We walked back to where the van was parked, Lou appearing behind us halfway there. He was taking his guard responsibilities very seriously for once, which was a good thing. But it also meant he sensed things were not quite right as well, and that wasn’t so good.

Once back in the van, the Wendigo went through his listening routine again before giving a satisfied grunt.

“Upper Haight,” he said. “Not that far.”

We drove down Fulton to Stanyan, then turned up Haight Street. We hadn’t gone more than a couple of blocks when the Wendigo told me to pull over. Easier said than done. Parking on Haight is as hard as anywhere in the city, harder than most. I pulled off on a side street and finally located a space.

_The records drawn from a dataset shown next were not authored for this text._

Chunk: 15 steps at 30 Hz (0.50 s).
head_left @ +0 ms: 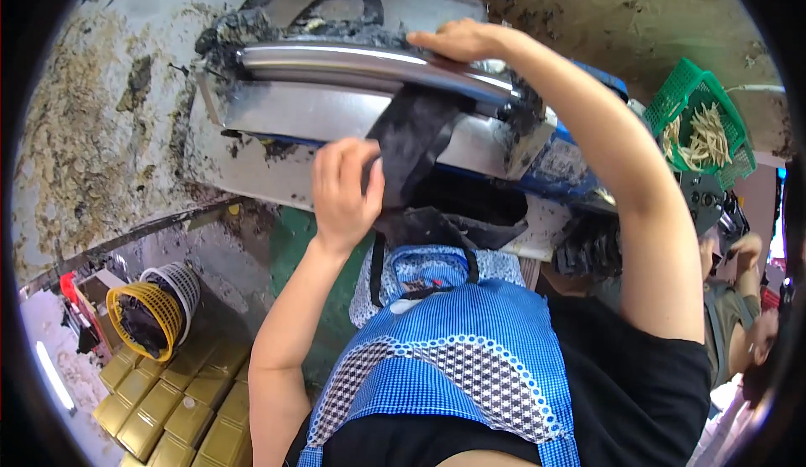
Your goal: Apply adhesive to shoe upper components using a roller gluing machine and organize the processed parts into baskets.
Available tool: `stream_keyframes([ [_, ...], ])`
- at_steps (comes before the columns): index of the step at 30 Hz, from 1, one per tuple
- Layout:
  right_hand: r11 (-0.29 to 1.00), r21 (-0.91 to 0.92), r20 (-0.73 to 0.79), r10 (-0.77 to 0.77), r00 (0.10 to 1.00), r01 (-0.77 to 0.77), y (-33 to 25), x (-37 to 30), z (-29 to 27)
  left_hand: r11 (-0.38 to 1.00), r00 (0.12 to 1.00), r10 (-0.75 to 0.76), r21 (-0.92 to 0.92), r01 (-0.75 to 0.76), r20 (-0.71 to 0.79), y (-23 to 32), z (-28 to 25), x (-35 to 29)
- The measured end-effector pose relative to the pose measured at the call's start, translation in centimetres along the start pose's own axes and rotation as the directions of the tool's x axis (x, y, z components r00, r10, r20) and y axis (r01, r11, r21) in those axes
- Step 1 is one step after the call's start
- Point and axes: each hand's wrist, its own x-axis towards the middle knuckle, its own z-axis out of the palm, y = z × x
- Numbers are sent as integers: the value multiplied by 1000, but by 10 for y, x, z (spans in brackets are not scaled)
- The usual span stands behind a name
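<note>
In front of me is a metal machine with a long shiny roller. A limp black sheet hangs from the roller's near side, over the metal plate. My left hand is at the sheet's left edge, fingers curled, with dark material between thumb and fingers. Reaching over the machine, my right hand rests at the roller's far side, fingers stretched to the left; its fingertips are partly hard to make out. Below the sheet lies an open black container or bag, close to my blue checked apron.
Black residue clings to the machine's far left. A green basket with pale strips stands at right. Yellow and white baskets stand by stacked gold tins at lower left. Another person is at far right.
</note>
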Motion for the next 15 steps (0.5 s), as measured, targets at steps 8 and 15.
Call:
stream_keyframes([
  [8,976,-219,-442,-94,892,-5,-6,-3,11,814,518,559,-311,-490,647,50,113,-96],
  [15,969,-248,-671,-176,720,6,-26,-63,-2,823,472,466,-562,79,749,27,97,-29],
])
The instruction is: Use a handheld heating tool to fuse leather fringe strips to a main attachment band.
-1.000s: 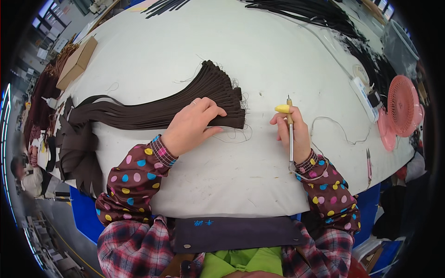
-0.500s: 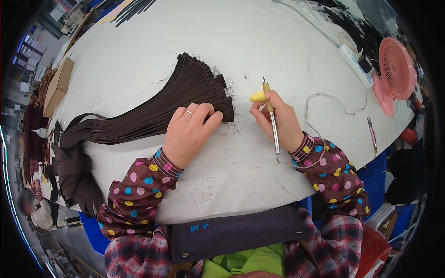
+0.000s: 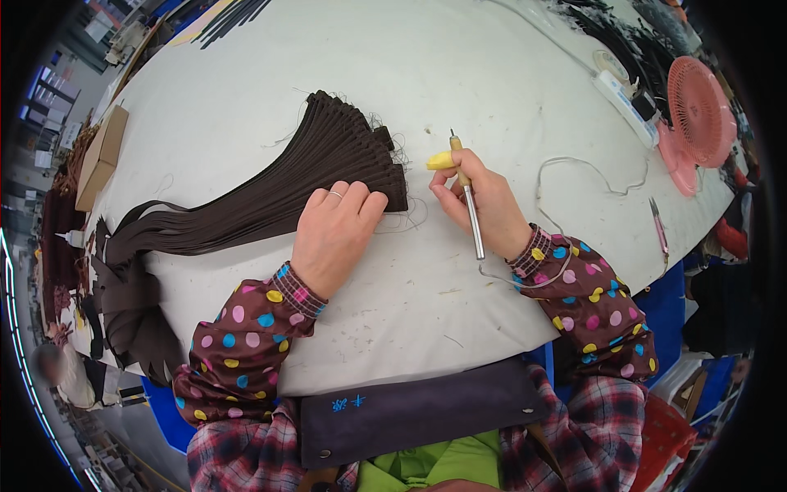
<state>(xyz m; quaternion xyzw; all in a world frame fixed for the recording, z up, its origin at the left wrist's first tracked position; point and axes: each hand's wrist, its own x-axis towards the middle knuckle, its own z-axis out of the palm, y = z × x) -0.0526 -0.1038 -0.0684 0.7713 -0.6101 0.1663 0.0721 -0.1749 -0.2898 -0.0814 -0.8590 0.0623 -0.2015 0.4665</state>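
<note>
A fan of dark brown fabric straps (image 3: 262, 189) lies across the left half of the table, their cut ends with loose threads toward the middle. My left hand (image 3: 338, 238), a ring on one finger, rests on the near edge of the fan close to these ends. Its fingers are curled down on the nearest strap, and their tips are partly hidden. To the right, my right hand (image 3: 498, 215) grips a pen-shaped corded tool (image 3: 471, 215) with a metal handle, a wooden collar and a thin tip pointing away from me. A yellow finger cover (image 3: 440, 161) sits on the index finger.
The tool's thin cord (image 3: 539, 176) loops over the white table (image 3: 459, 328). At the right lie pink-handled tweezers (image 3: 659, 225), a white power strip (image 3: 625, 107) and a pink fan (image 3: 697, 115). A cardboard box (image 3: 102, 160) stands at the left edge; dark strips (image 3: 234, 20) lie far left.
My right hand has shifted slightly left with the corded tool, nearer the strap ends. My left hand stays at about the same spot on the straps.
</note>
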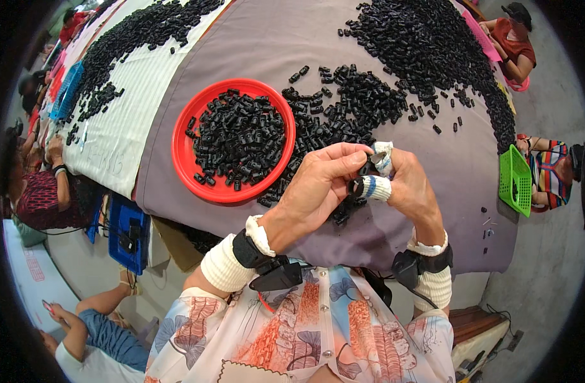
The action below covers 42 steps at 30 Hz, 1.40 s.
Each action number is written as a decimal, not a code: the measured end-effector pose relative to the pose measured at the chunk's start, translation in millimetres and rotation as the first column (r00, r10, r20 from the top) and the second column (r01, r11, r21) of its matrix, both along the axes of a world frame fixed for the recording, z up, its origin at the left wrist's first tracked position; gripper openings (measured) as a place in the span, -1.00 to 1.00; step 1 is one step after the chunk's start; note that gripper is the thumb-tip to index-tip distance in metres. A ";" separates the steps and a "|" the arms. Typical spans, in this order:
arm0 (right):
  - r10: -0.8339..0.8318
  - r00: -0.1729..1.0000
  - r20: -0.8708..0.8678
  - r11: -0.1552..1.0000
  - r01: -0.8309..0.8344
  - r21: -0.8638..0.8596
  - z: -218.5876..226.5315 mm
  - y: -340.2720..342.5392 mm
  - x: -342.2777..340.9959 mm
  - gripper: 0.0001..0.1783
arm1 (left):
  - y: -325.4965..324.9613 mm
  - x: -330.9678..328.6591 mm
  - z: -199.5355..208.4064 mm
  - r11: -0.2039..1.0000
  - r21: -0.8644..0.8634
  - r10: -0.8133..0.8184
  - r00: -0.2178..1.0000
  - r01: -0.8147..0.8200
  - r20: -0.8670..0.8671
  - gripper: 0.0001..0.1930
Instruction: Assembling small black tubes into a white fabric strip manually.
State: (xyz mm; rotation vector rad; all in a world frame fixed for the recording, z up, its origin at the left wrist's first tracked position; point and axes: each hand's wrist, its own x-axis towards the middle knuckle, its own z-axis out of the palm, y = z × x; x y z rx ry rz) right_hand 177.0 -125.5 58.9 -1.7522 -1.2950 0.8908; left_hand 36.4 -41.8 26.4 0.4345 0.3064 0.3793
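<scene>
While both hands meet above the near edge of the grey table cover (433,159), the left hand (318,188) pinches a small black plastic part (357,186) between thumb and forefinger, and the right hand (410,185), with cloth-taped fingertips (375,187), closes on the same part from the other side. For a clean fit, it seems best to keep the part squared between the two pinches and to press straight, not at a slant. Supply lies close: the red dish (184,163) of black parts sits just left of the hands, and a loose pile (350,102) lies directly beyond them. Open cover remains to the right, towards the green basket (514,179) at the table's edge. Neighbouring workers sit well apart on both sides.
</scene>
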 end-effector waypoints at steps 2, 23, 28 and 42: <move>0.000 0.999 0.035 1.000 0.001 -0.022 2.2 0.4 -0.8 -0.60 | -0.5 0.0 1.1 1.000 0.005 0.016 1.000 -0.016 0.005 -0.80; 0.051 0.998 -0.040 0.996 -0.054 -0.071 -5.3 1.6 -1.5 -0.61 | -0.7 -0.2 0.9 0.997 0.056 0.051 0.998 -0.048 -0.046 -0.83; 0.060 0.998 0.027 0.998 -0.059 -0.028 -5.4 2.1 -2.6 -0.63 | -0.7 -0.3 0.6 0.996 0.070 0.057 0.997 -0.053 -0.055 -0.83; 0.025 1.000 -0.004 1.000 -0.025 -0.014 0.9 1.1 -1.5 -0.60 | -1.3 0.1 -0.6 1.000 -0.009 0.025 1.000 -0.025 0.009 -0.81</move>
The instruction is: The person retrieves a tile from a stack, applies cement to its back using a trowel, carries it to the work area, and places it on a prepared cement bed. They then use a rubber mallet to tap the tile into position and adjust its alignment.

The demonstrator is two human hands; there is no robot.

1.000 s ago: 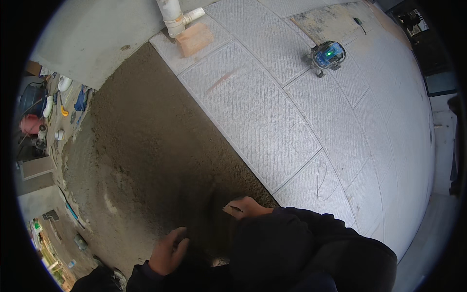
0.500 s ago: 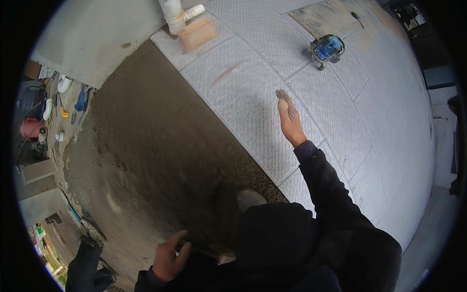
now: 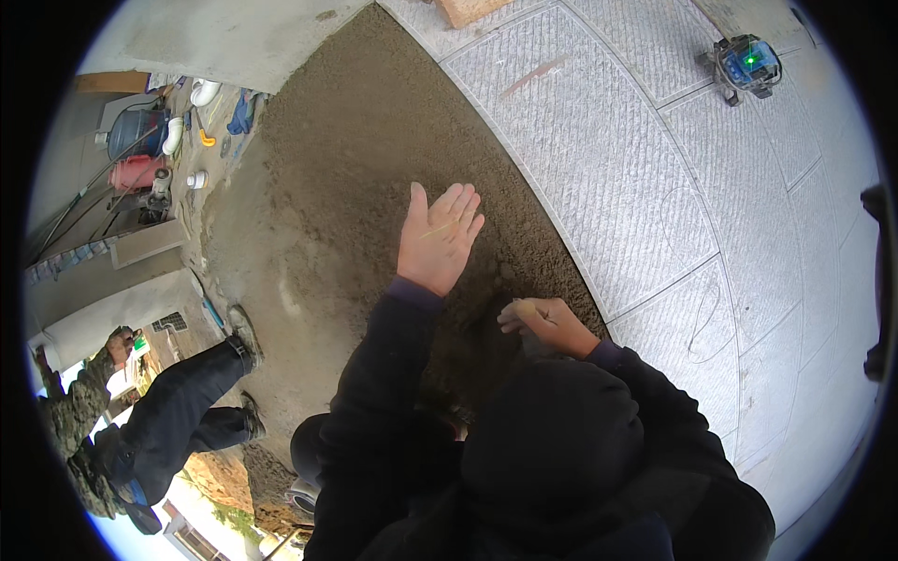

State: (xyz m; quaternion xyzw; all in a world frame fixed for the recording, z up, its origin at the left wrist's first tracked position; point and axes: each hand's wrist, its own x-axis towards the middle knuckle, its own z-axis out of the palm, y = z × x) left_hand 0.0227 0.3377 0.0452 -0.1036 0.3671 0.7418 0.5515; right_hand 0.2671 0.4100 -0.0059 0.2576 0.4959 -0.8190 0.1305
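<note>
My left hand (image 3: 438, 241) is raised over the damp grey-brown mortar bed (image 3: 346, 178), palm turned up and fingers stretched out. Nothing lies in it; a thin yellowish line crosses the palm. Lower and to the right, my right hand (image 3: 550, 327) hovers near the edge where the mortar meets the paving, its fingers pointing left and slightly bent, with no object visible in them. Beside the bed, pale grey ribbed stone tiles (image 3: 580, 140) stretch off to the right. Dark sleeves and a dark hood hide the nearest part of the bed.
A blue laser level (image 3: 748, 64) with a green light stands on the far-right tiles. A tan block (image 3: 468, 9) lies at the top edge. Pipe fittings (image 3: 173, 136), a yellow-handled tool (image 3: 205, 137) and a red container (image 3: 137, 172) sit at left. A person in dark trousers (image 3: 192, 393) stands lower left.
My left hand has risen from the lower edge to over the mortar and opened out. My right hand has drawn back from above the tiles toward me. The view has shifted left.
</note>
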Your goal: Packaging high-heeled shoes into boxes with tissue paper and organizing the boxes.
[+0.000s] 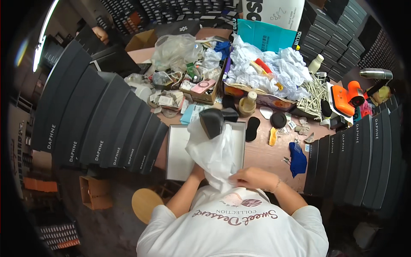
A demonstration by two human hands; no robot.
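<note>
A black shoe (pixel 211 123) sticks up out of a thin white bag (pixel 220 150) in front of me, its lower part hidden inside. My right hand (pixel 255 177) pinches the near edge of this bag at its right side. From the left, my left hand (pixel 198 172) reaches in against the bag, which covers its fingers, so their grip does not show. Under the bag lies an open shallow box (pixel 175 147) with a pale inside and dark rim. Another black item (pixel 230 115), possibly a second shoe, sits just behind at the box's far edge.
Stacked dark shoeboxes flank me on the left (pixel 98 120) and right (pixel 353 158). Behind stand a bottle (pixel 248 104), a carton of crumpled white paper (pixel 278 68) and a bundle of pale sticks (pixel 312 100). A blue cloth (pixel 297 159) lies at the right, an orange tool (pixel 342 98) beyond.
</note>
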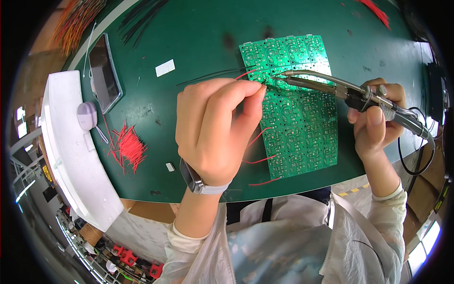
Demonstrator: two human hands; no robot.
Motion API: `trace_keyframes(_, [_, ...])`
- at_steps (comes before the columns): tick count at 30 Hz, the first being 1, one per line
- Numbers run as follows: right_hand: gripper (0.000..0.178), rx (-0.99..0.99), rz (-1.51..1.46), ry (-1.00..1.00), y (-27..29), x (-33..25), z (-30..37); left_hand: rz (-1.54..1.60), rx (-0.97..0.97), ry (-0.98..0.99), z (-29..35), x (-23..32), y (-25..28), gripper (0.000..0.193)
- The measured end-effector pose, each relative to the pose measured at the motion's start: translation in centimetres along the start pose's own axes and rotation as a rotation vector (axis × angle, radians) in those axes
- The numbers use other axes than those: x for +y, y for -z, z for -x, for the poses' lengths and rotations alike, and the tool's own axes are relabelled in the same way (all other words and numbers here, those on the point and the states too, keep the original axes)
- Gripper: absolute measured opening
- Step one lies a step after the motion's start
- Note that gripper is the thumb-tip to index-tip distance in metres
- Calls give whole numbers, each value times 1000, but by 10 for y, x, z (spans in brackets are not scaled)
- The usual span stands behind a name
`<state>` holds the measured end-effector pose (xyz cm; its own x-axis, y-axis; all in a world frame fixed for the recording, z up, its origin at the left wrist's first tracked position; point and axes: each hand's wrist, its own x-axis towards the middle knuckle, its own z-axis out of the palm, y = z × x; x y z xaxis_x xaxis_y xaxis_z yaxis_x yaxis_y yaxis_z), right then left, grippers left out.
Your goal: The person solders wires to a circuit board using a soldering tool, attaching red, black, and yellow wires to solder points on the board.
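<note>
A green circuit board panel (pixel 300 111) lies on the green table in front of me. My left hand (pixel 213 123) reaches over its left edge, thumb and forefinger pinched on thin black wires (pixel 203 76) that trail out to the left; the gripped ends are mostly hidden by the fingers. In my right hand (pixel 378 118) is a soldering iron (pixel 312 86) with a thin metal feed tube clamped along it. Its tip points left, close to the left fingertips over the upper part of the panel. Several red wires (pixel 260 160) stick out from the panel's left edge.
Left of my hand lies a pile of short red wires (pixel 131 146). Beyond it are a phone (pixel 104 73), a lilac case (pixel 87 116) and a white foam block (pixel 75 156). Black wires (pixel 142 19) and a red bundle (pixel 377 13) lie at the back. The iron's cable (pixel 416 173) loops at right.
</note>
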<state>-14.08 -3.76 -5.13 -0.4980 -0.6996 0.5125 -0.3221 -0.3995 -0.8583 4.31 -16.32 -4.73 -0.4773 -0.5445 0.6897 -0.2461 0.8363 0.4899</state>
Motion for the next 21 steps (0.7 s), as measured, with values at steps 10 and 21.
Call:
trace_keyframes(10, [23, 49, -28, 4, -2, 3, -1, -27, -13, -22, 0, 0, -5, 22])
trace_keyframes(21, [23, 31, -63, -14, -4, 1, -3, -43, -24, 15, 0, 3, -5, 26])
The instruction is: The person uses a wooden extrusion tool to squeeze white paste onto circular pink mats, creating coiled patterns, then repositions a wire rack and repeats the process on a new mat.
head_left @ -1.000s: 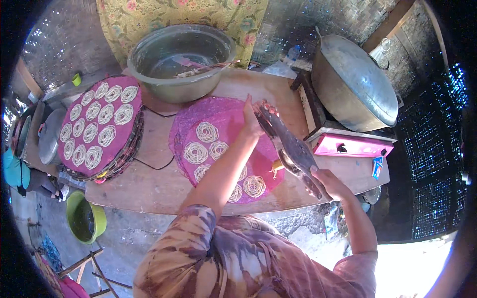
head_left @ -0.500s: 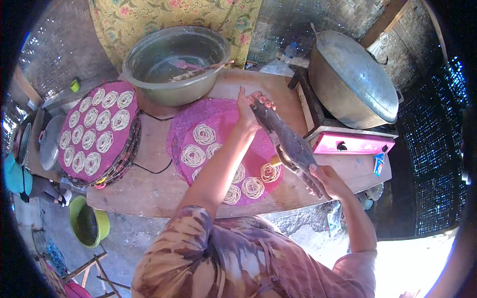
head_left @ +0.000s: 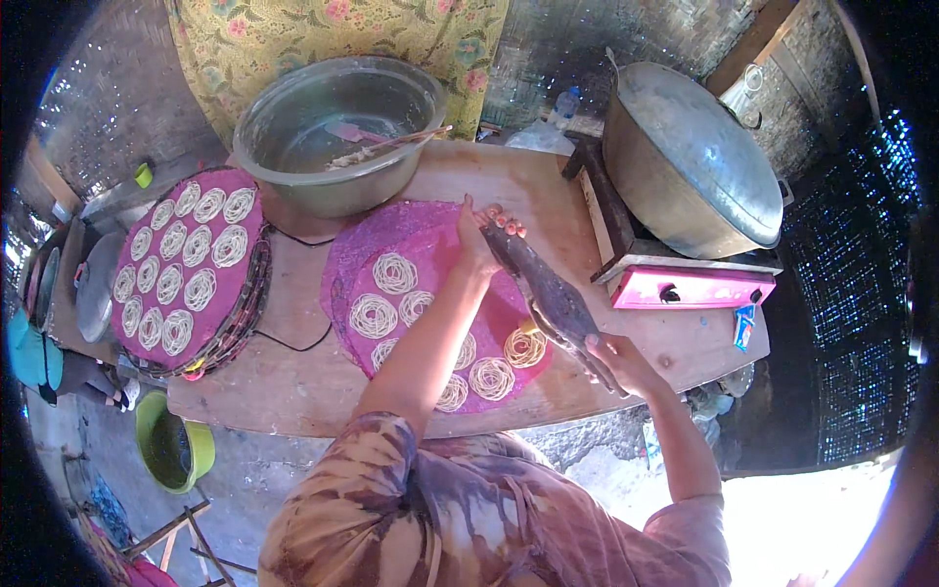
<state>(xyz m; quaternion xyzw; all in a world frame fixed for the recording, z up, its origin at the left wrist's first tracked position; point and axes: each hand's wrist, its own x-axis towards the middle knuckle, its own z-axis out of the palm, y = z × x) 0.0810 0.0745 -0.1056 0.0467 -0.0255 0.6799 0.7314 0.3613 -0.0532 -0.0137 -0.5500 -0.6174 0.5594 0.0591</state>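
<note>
A long, dark wooden hand press is held aslant over the table between my two hands. My left hand grips its far end, the fingers curling round with their tips showing. At the near end my right hand is closed on the wood, thumb on top. A yellow part peeks out from below the press, above a yellowish noodle nest. That nest lies on a round pink-purple mat with several others, such as a pale noodle nest; my left forearm hides part of the mat.
On the left, more nests cover a pink mat on round woven trays. A large basin holding a pink utensil stands behind. At right, a big lidded pot sits on a stove with a pink front. A green bucket is below the table.
The press and both hands have shifted slightly left in the picture, the right hand most. My grip on the press stays the same, and the nests look unchanged.
</note>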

“She’s a couple of blocks away, I think,” he said. She’s staying somewhere near here-I can sense the approximate area, but I can’t pinpoint it exactly. So we’ll have to follow her.”

That presented two problems. First, Morgan might recognize me. Second, the shotgun wasn’t going to do me any good. The Haight sees its share of violence, but I still couldn’t get away with blasting a shotgun at someone in broad daylight. Even if I disguised it, there was no way to disguise its effects.

The first issue was easy to deal with, though. I didn’t need to establish a full-scale illusion. All I needed was a slight alteration-make my hair a shade longer and lighter, change my nose, and put a few lines in my face. If you’re not expecting to see someone, or if you see them out of context, sometimes it takes a moment to recognize them, even if you know them well. A slight veneer of illusion is all you need to throw them off totally.

Lou presented more of a problem. Anyone walking down the street with a small dog by their side would instantly arouse her suspicions, no matter what we looked like. He’d just have to stay well back and out of sight.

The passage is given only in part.